[Collection entries]
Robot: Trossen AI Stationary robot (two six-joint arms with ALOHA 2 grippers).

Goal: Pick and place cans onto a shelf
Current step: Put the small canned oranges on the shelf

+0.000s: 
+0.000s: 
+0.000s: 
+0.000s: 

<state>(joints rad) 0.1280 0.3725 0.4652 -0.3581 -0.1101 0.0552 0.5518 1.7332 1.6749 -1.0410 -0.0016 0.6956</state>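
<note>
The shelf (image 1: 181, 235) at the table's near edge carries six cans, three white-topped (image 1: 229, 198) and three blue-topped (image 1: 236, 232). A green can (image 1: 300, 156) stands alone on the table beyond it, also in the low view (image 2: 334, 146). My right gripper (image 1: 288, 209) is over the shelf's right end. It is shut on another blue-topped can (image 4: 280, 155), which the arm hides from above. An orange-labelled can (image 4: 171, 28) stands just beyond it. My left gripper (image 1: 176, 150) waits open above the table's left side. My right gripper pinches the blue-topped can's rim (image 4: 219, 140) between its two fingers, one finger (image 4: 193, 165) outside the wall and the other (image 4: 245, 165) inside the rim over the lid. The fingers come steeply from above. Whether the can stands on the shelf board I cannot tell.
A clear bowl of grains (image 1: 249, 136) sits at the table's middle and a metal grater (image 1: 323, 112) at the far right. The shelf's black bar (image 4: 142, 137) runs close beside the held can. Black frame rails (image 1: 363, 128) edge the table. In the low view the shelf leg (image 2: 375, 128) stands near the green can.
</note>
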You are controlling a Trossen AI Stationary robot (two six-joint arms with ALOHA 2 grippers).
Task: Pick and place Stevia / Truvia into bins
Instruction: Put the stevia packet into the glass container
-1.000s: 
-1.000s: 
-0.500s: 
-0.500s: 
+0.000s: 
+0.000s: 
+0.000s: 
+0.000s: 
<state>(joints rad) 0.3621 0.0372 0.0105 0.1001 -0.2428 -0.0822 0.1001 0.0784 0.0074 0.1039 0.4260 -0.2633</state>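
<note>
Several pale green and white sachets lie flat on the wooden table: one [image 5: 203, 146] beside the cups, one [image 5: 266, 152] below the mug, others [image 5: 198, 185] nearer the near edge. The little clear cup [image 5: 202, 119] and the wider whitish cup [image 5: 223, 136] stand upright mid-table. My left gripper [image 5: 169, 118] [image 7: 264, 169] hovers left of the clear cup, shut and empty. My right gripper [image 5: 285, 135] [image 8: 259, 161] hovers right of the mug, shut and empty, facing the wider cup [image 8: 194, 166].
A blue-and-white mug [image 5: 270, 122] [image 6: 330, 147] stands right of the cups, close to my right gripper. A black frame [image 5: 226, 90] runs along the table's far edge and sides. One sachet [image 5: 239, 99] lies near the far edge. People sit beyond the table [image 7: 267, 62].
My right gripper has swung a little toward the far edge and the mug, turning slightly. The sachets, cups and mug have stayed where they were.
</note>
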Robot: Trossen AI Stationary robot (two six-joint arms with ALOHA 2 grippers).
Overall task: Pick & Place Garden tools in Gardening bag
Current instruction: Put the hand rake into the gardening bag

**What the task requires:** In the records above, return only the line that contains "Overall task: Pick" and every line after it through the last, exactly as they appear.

**Exercise response:**
Overall task: Pick & Place Garden tools in Gardening bag
Current instruction: Put the hand rake into the gardening bag

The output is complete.